_DIRECTIONS_:
The listing below should be printed in full and exactly, apart from its images.

_RECORDED DATA_:
+++
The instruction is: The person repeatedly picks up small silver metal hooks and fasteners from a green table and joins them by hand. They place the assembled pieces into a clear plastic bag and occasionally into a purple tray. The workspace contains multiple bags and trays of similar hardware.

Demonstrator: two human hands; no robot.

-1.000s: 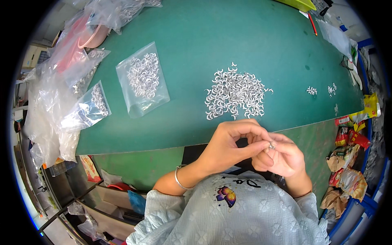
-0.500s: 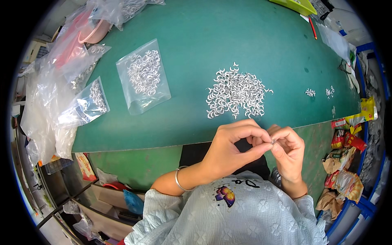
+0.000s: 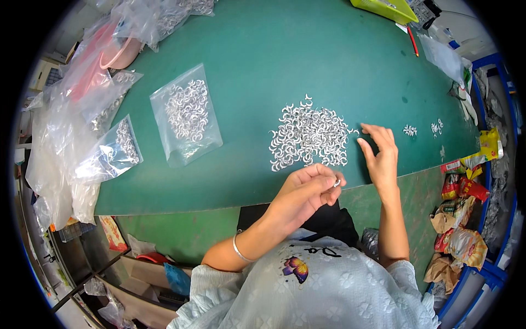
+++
_RESPONSE BELOW_:
The instruction is: The person repeatedly picks up small silver metal hooks and fasteners from a green table and joins them by hand. They place the assembled pieces into a clear plastic bag and occasionally into a purple tray. The workspace contains multiple bags and trays of similar hardware.

Demonstrator: two human hands; no robot.

-1.000s: 
-0.500s: 
+0.000s: 

Whatever the exercise asked has now been answered.